The new state law exempts a number of small neighborhood pubs, nonprofit
organizations such as the Knights of Columbus, and the state's two
gambling parlors.
Filed in Superior Court, Newport, the lawsuit claims that there is no
logical reason to exempt some facilities while prohibiting smoking in
others.
Exempting ``substantially identical public places,'' the lawsuit says,
``is arbitrary and bears no reasonable relationship [to] the promotion
of the public health and welfare or any other permissible stae
objective.''
The suit was filed by five businesses who say they have seen a 10- to
35-percent drop in sales since the ban took effect March 1. They are:
Cafe 200 in Newport, Picasso's Pizza & Pub in Warwick, Nicky's Lounge in
Coventry, Scooby's Neighborhood Grille in Middletown and Odd Ball Sports
Bar in Middletown.
Attorney General Patrick C. Lynch and David R. Gifford, the acting
Department of Health director, are named as defendants.
Superior Court Judge Stephen J. Fortunato Jr. scheduled a hearing for
this Thursday on the group's request for a temporary restraining order
to block the exemptions.
Several compromises were made last year to pass the comprehensive
smoking ban, which prohibits smoking in virtually all public places
including bars, restaurants, office buildings and bowling alleys.
To appease several members of the House, establishments with class C and
class D liquor licenses were allowed to have smoking for an extra 19
months, until Oct. 1, 2006.
The class C and D facilities must each have 10 or fewer employees to be
exempt. Class D establishments -- such as a Veterans of Foreign Wars
post or Knights of Columbus hall -- are temporarily exempt, so long as
they are nonprofit or charitable corporations with a defined membership
and ``not ordinarily a place of public accommodation.''
There are about 35 class C license holders in the state, and about 275
class D facilities.
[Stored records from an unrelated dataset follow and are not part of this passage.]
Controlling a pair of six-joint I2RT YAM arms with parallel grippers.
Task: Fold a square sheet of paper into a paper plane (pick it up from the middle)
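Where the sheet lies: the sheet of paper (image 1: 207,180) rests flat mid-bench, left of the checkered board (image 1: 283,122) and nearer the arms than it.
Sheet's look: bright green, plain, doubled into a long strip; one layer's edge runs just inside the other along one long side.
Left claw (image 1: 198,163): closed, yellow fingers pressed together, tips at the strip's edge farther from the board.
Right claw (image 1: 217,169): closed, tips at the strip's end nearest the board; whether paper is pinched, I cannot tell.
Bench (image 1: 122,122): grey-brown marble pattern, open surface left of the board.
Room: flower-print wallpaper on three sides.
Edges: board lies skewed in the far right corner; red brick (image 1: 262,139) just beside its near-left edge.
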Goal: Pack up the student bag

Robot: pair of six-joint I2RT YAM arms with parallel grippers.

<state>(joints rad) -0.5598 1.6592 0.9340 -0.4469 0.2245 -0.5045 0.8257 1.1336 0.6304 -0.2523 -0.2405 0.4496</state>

Exactly how many of them would come under the
exemption is not clear.
Lawmakers also decided to permanently exempt the state's two gambling
parlors -- Newport Grand and Lincoln Park -- as well as cigar and
smoking bars.
Representatives of the two gambling facilities testified before the
legislature last spring that, when Delaware's smoking ban went into
effect in November 2002, the state's gambling facilities saw a
12.4-percent drop in business. Customers decided to go to West Virginia
instead, they said.
Rhode Island takes about 60 percent of the revenue from Lincoln Park and
Newport Grand -- an estimated $255 million this year -- and legislators
were reluctant to risk that source of money.